• [Assigned task]: Write the data out again exactly, dropping any images it holds.
##### Recorded data
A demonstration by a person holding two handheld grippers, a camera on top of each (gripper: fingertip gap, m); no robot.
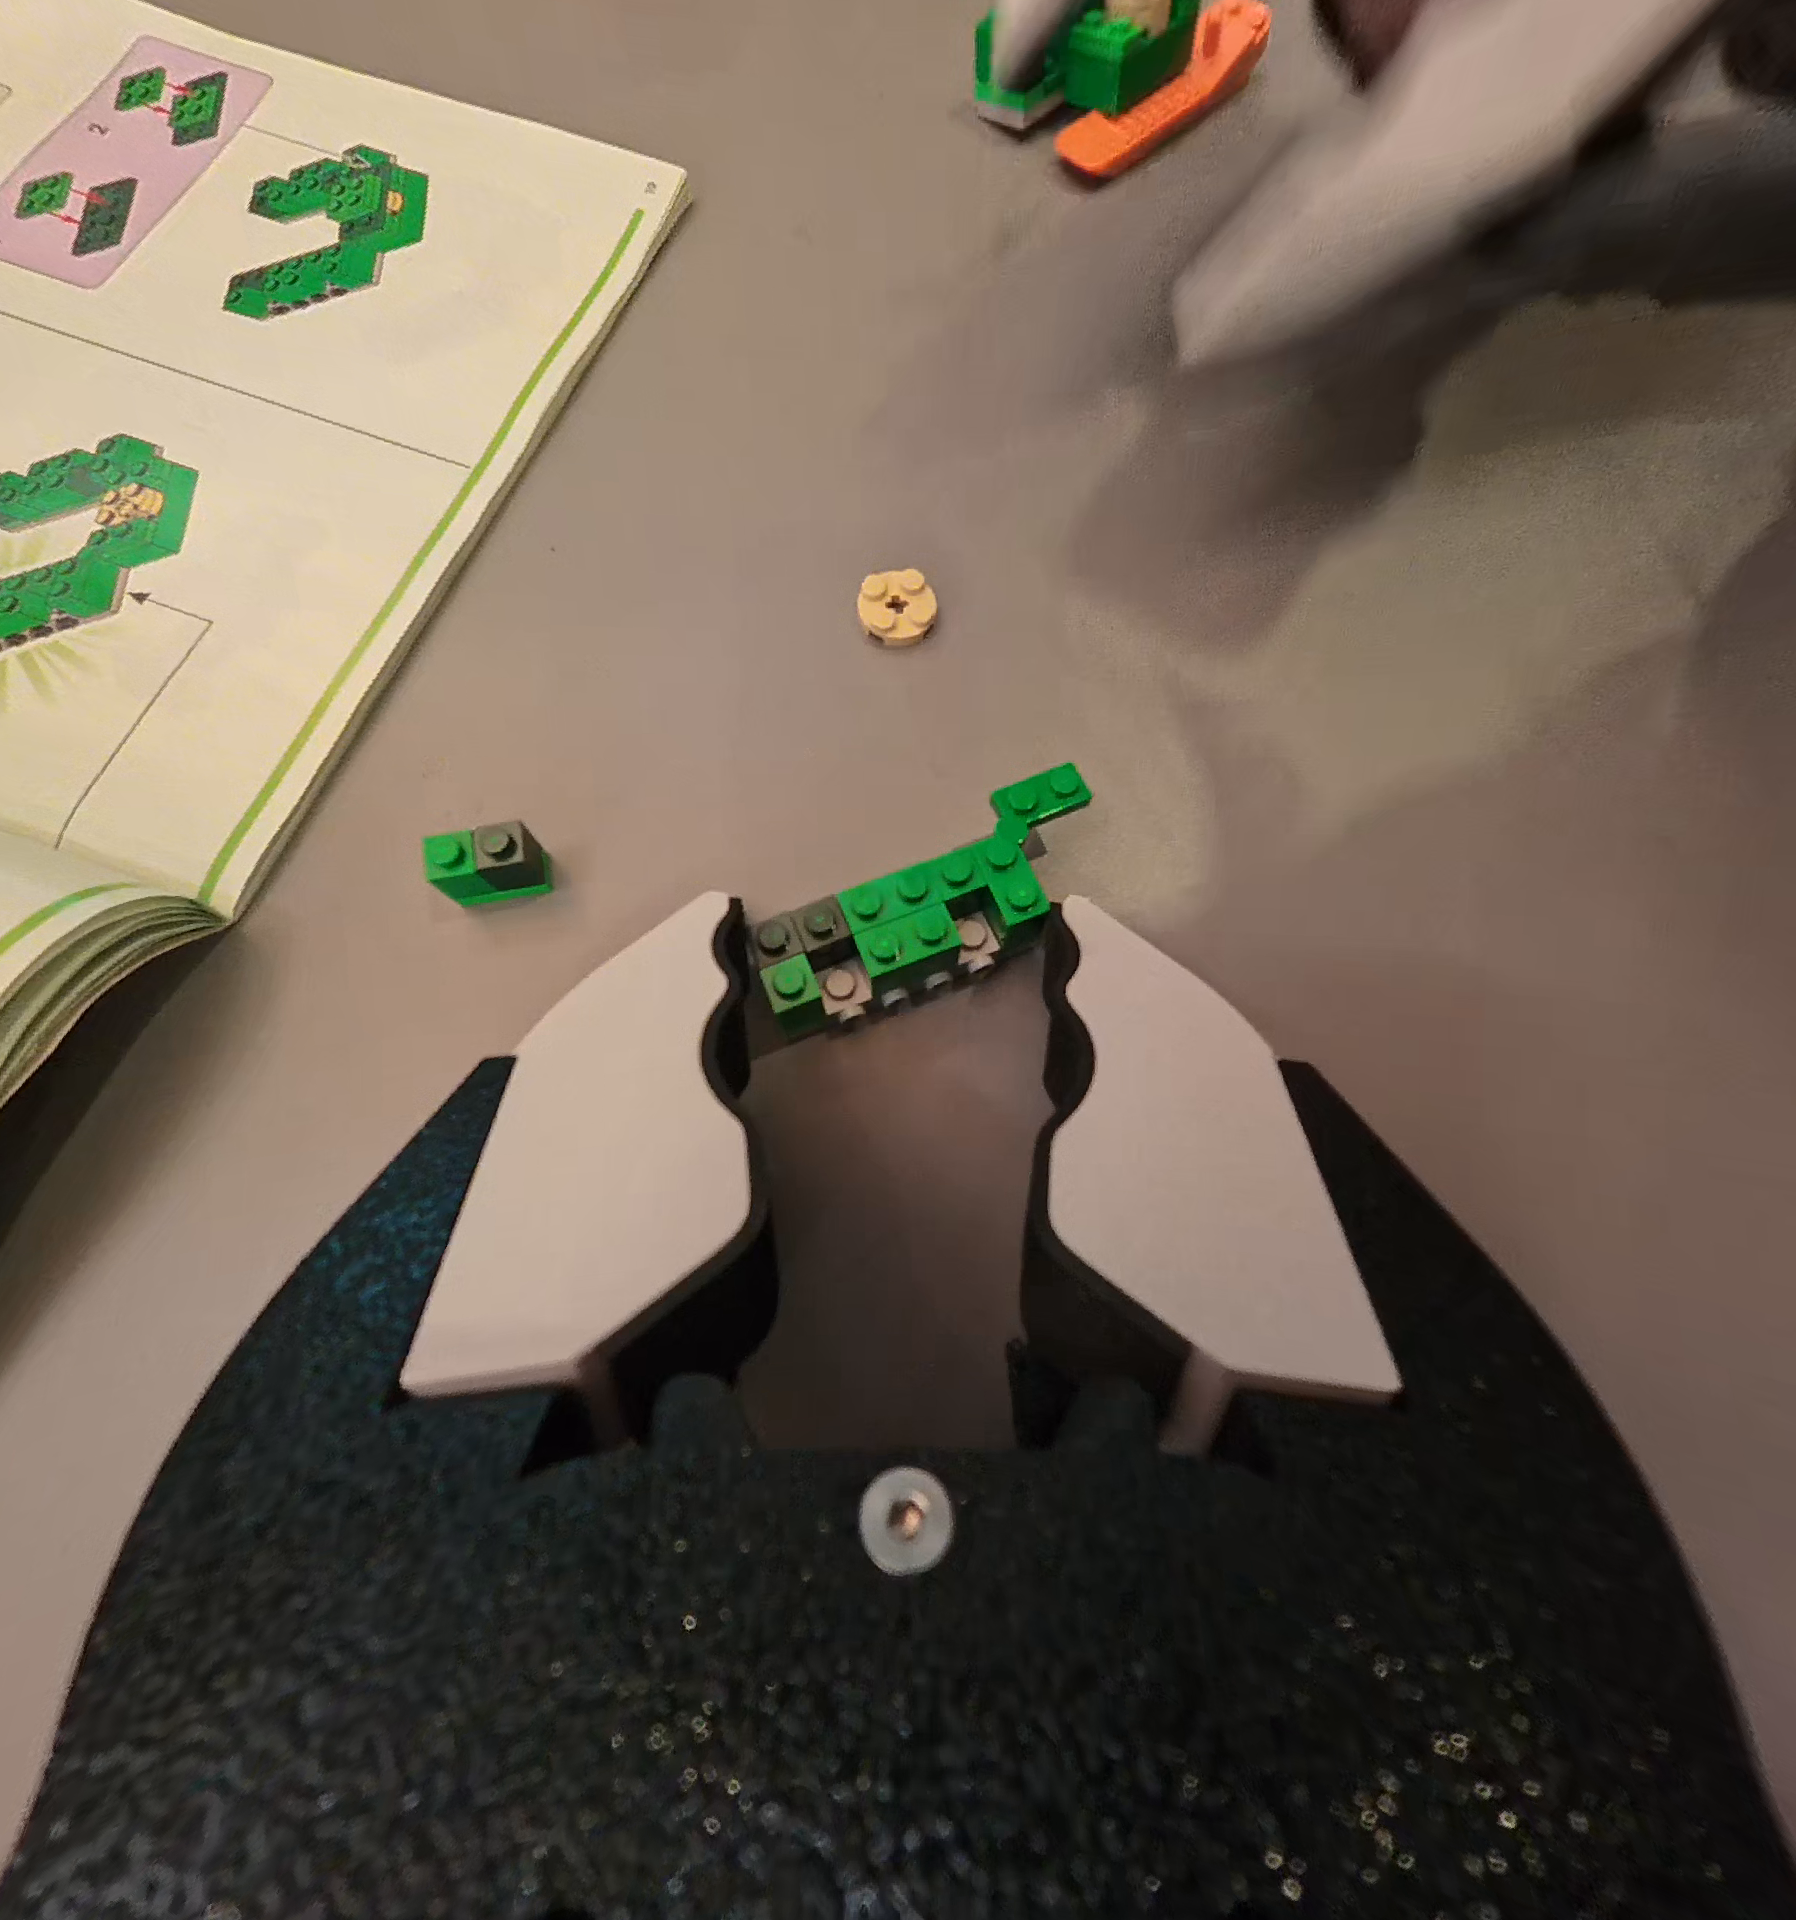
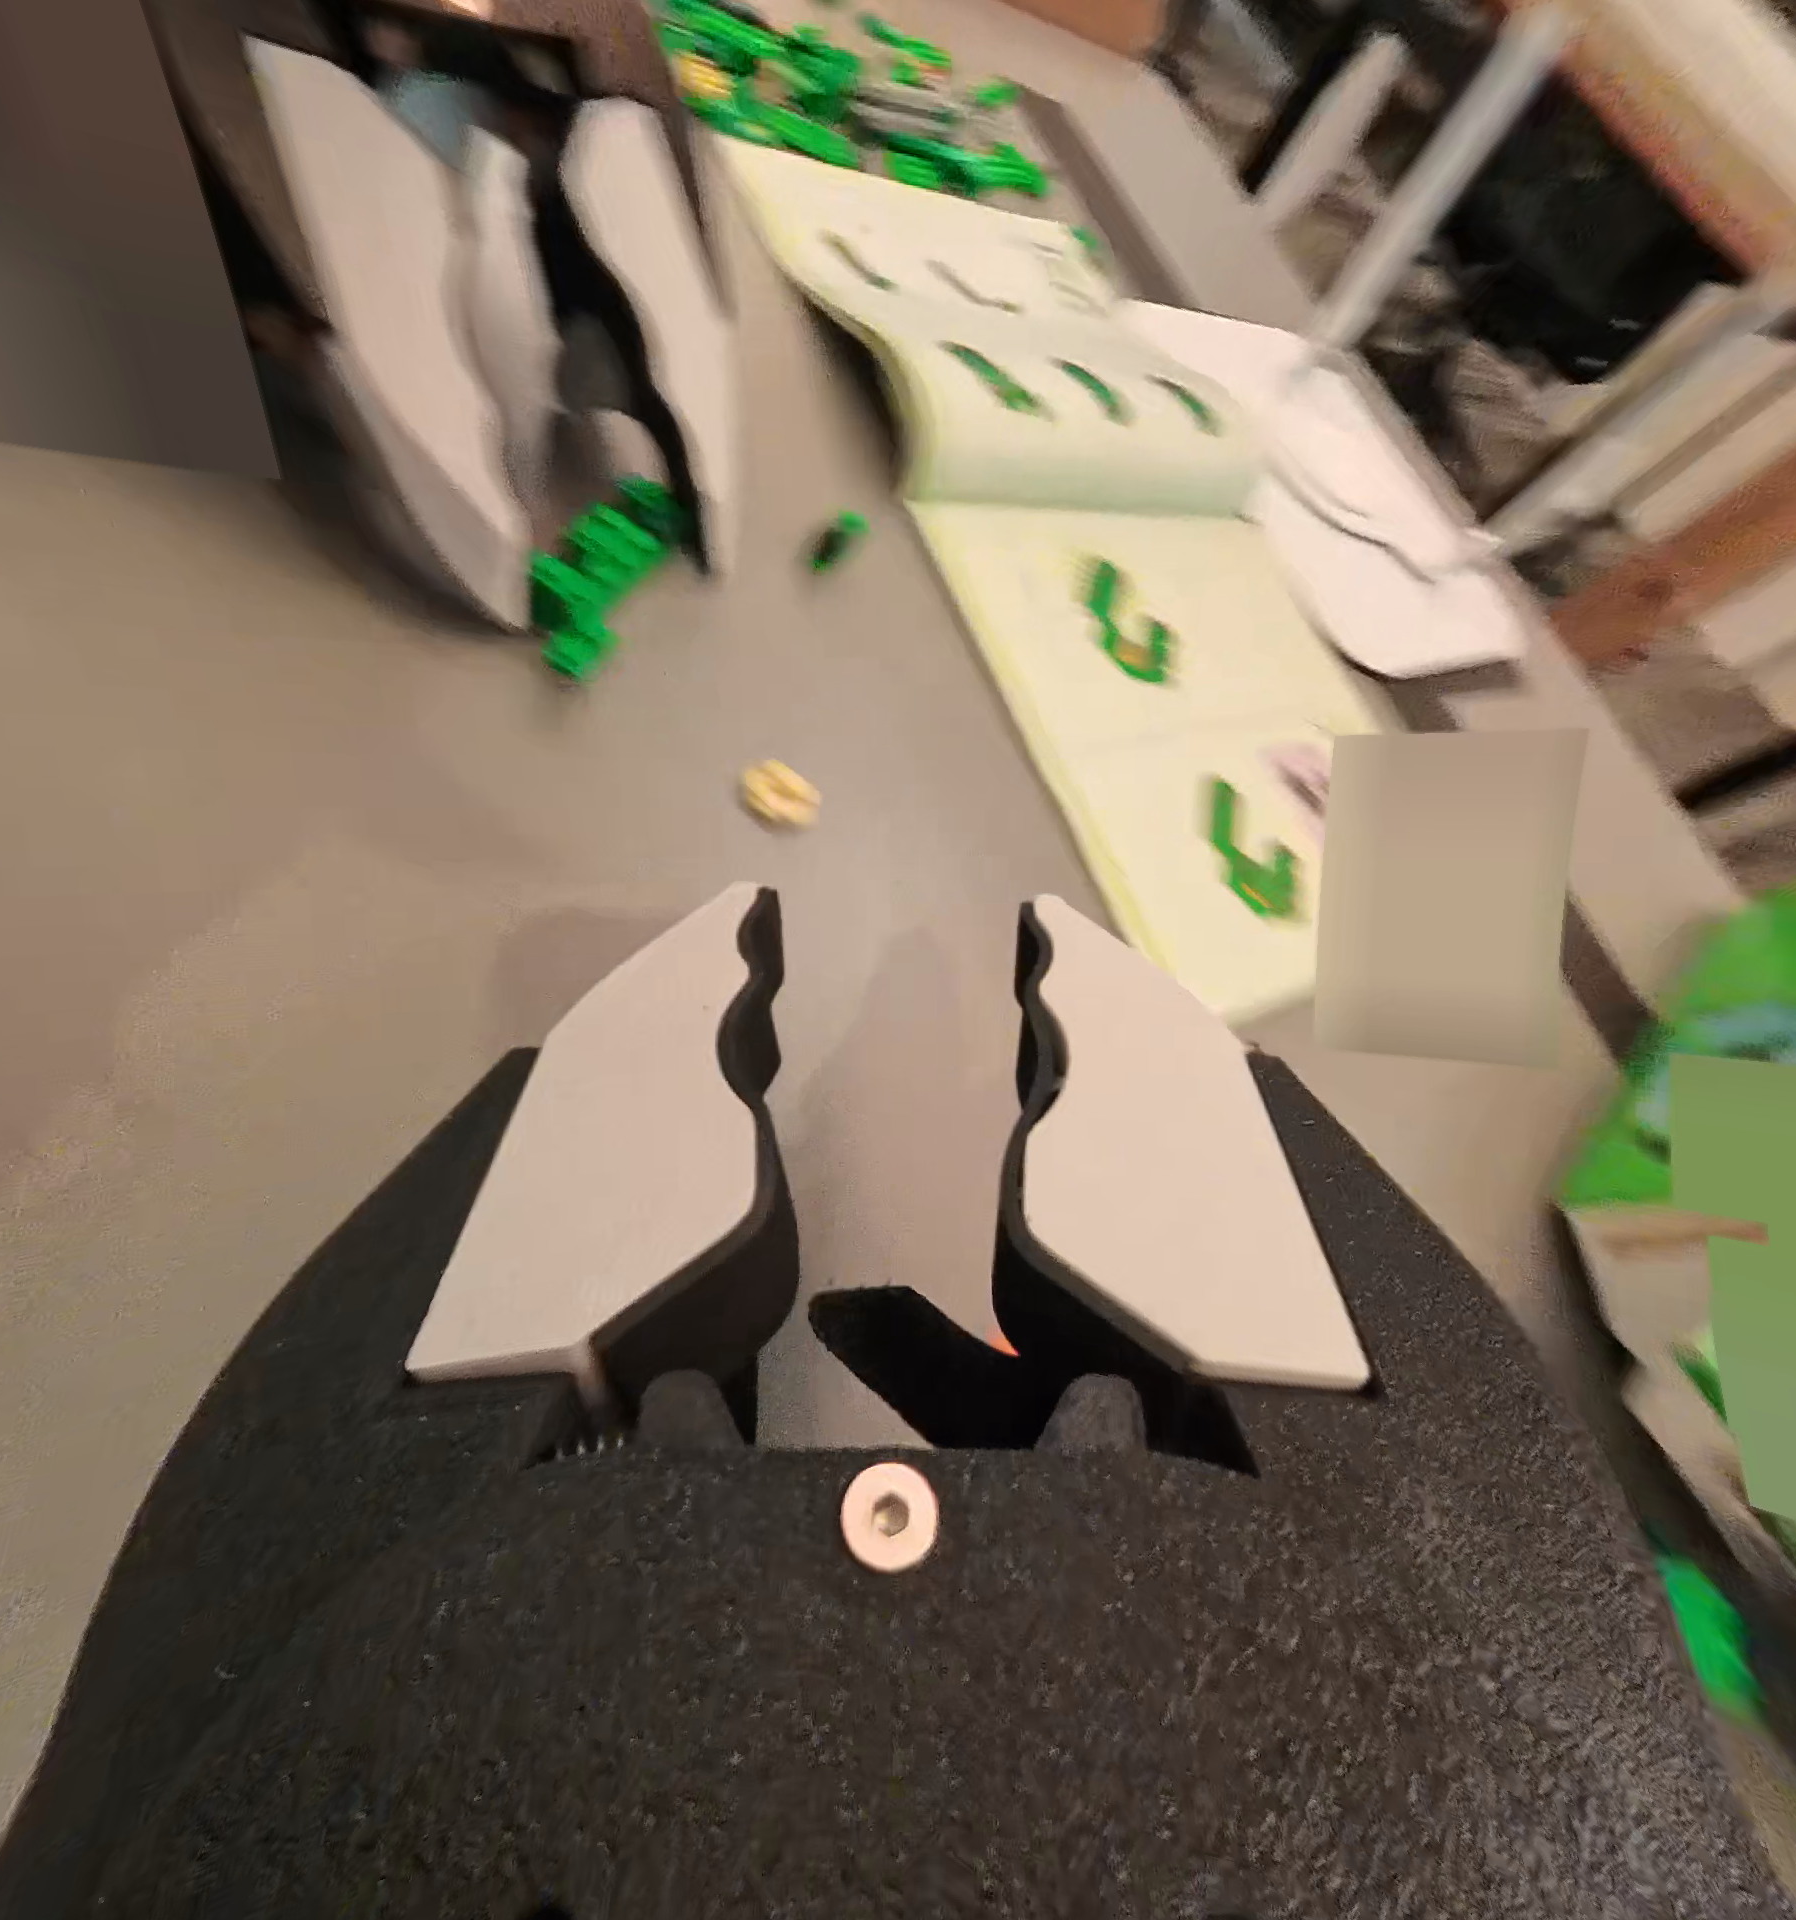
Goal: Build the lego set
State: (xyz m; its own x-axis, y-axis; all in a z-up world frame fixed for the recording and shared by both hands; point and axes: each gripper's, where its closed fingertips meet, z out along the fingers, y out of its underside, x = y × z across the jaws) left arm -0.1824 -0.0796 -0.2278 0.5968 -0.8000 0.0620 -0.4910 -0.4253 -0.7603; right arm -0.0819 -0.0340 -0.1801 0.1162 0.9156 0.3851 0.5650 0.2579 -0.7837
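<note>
My left gripper is shut on a flat green, grey and dark grey lego assembly that rests on the grey table, one finger at each end of it. A tan round plate lies just beyond it. A small green and dark grey brick lies to the left. My right gripper is open and empty above the table, and shows blurred in the left wrist view. The right wrist view also shows the left gripper on the assembly and the tan plate.
An open instruction booklet lies at the left, also in the right wrist view. A green build with an orange piece stands at the far edge. Loose green bricks lie behind the booklet. White paper lies beside it.
</note>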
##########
• [Worked solution]:
A demonstration by a person holding two handheld grippers, a camera on top of each (gripper: fingertip gap, m); no robot.
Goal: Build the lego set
State: (xyz m; its own x-axis, y-axis; all in a z-up world frame fixed for the recording and shared by both hands; point and axes: each gripper's, where its closed fingertips meet, z out along the fingers, y out of its underside, x = y × z across the jaws) left arm -0.1824 -0.0796 -0.2278 0.5968 -0.8000 0.0620 -0.4910 -0.4253 -0.7603; right arm -0.0819 -0.0340 -0.1801 0.1162 0.9156 0.3851 0.5650 0.2579 -0.7837
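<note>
My left gripper is shut on a flat green, grey and dark grey lego assembly that rests on the grey table, one finger at each end of it. A tan round plate lies just beyond it. A small green and dark grey brick lies to the left. My right gripper is open and empty above the table, and shows blurred in the left wrist view. The right wrist view also shows the left gripper on the assembly and the tan plate.
An open instruction booklet lies at the left, also in the right wrist view. A green build with an orange piece stands at the far edge. Loose green bricks lie behind the booklet. White paper lies beside it.
</note>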

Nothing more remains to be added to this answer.